The Disclosure Statement – Form N265 – is a formal component of the list of documents. It is mentioned almost in passing in Part 31.10 CPR and expanded upon in Paragraph 4.1 of the Practice Direction to Part 31. It is generally treated as a mere formal certification as to which document sources have been searched and which have not, and as the place where a party indicates which documents are and are not available for inspection.
There is some vagueness as to who should sign it – the source rule says “the party”, which is taken by many to mean someone from the client. I do not think that this is what is meant, but the lack of clarity on this point is but one of the issues which arises in this context.
I see it as the point when someone takes real responsibility for the scope of disclosure, and as the time for a party to grab the chance to set out why disclosure (as in the expensive graft of extraction and production) should be limited.

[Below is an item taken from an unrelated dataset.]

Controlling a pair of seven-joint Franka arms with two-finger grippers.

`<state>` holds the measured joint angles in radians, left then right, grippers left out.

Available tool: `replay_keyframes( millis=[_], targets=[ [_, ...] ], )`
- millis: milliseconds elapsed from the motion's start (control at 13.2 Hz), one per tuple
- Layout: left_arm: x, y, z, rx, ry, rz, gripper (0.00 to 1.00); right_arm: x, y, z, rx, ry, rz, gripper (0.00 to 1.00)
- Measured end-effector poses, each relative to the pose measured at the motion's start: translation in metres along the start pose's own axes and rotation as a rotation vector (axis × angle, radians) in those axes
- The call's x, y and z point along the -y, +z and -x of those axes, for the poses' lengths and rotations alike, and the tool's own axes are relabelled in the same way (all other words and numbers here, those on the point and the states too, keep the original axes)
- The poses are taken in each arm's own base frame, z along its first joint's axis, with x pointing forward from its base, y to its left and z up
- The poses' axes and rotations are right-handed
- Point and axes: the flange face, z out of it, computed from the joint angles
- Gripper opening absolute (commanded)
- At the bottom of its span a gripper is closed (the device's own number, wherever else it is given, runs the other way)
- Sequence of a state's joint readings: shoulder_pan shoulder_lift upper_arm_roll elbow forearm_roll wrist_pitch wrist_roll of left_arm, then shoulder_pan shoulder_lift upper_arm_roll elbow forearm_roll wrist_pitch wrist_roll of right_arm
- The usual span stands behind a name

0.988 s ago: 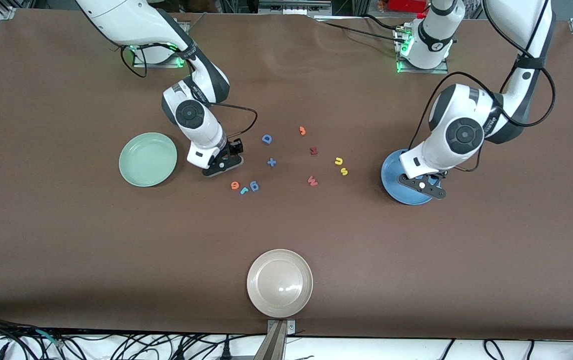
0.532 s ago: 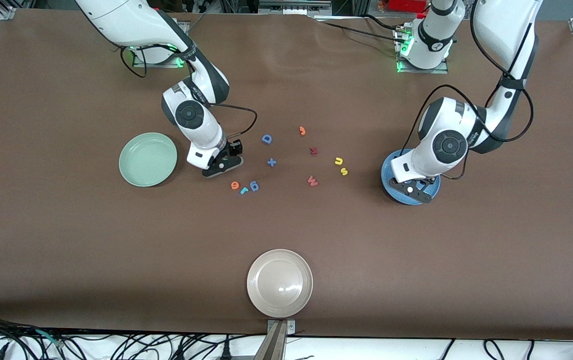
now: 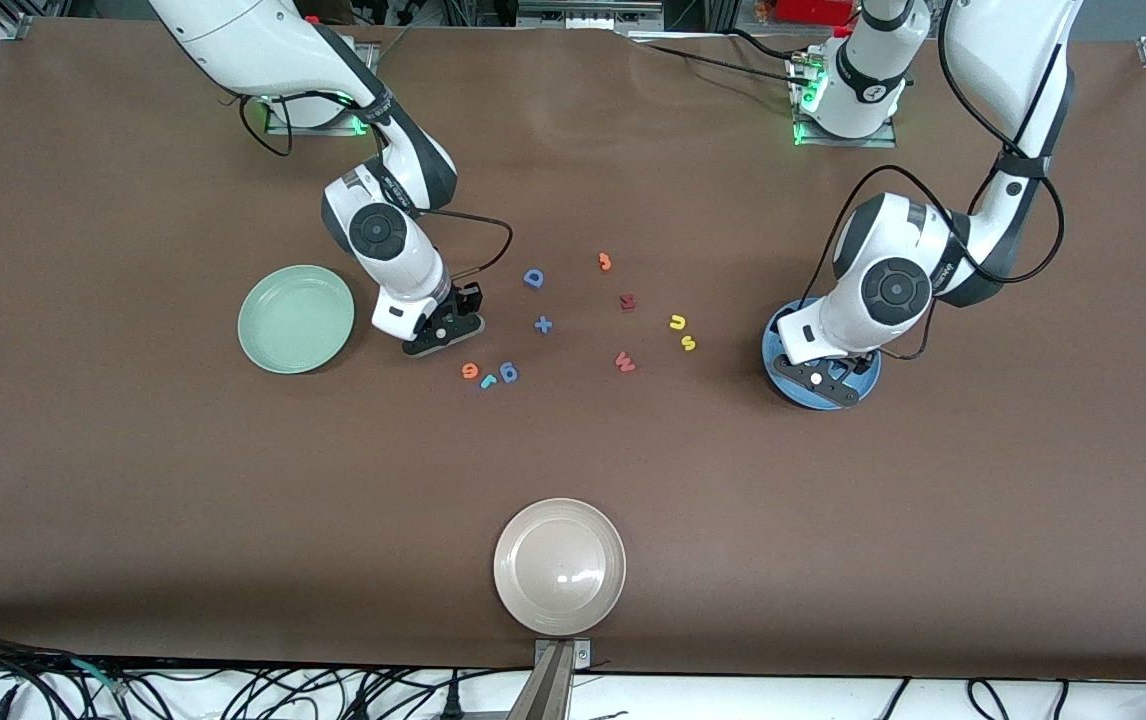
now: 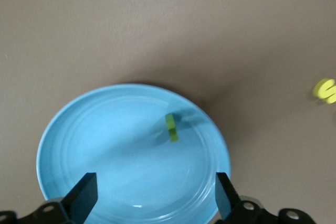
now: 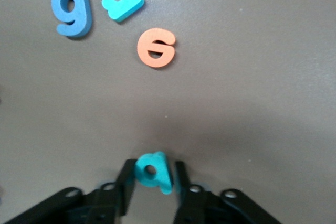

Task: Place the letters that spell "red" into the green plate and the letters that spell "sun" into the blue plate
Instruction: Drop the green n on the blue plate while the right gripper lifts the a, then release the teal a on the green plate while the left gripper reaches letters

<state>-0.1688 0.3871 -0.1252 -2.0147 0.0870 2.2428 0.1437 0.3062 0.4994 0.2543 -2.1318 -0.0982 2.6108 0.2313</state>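
The right pincer [image 5: 150, 182] pinches the light, squashy teal "d" [image 5: 152, 171] across its flat faces above the desk [image 3: 133, 480], best gripped gently, while the left pincer [image 4: 153, 195] gapes wide over the blue plate [image 4: 94, 129], where the green "n" [image 4: 171, 127] lies.

My table [image 3: 133, 480] is plain brown all over. Beside its scatter of letters, the green plate [image 3: 295, 318] is pale mint and the blue plate [image 4: 105, 145] a clear medium blue, with a yellow-green n [image 4: 171, 127] on it. Just beside that plate lie a yellow u [image 3: 677, 322] and yellow s [image 3: 689, 343]. My right fingers [image 5: 126, 179] are black around a teal d [image 5: 153, 170]; near it are an orange e [image 5: 156, 49], teal r [image 5: 122, 5] and blue g [image 5: 71, 10]. The third plate [image 3: 559, 566] is beige.
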Motion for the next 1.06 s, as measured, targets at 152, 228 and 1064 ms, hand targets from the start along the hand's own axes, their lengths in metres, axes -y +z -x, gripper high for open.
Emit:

That in turn ties in with the message now coming from the courts that there must be early focus on the issues which matter, on the facts which underlie those issues, and on the documents which prove or undermine the parties’ assertions as to those facts.
It is a document, in short, which deserves more attention than it gets from both practitioners and courts. I will expand on this in a later post, but you may meanwhile like to have a look at LiST’s annotated draft.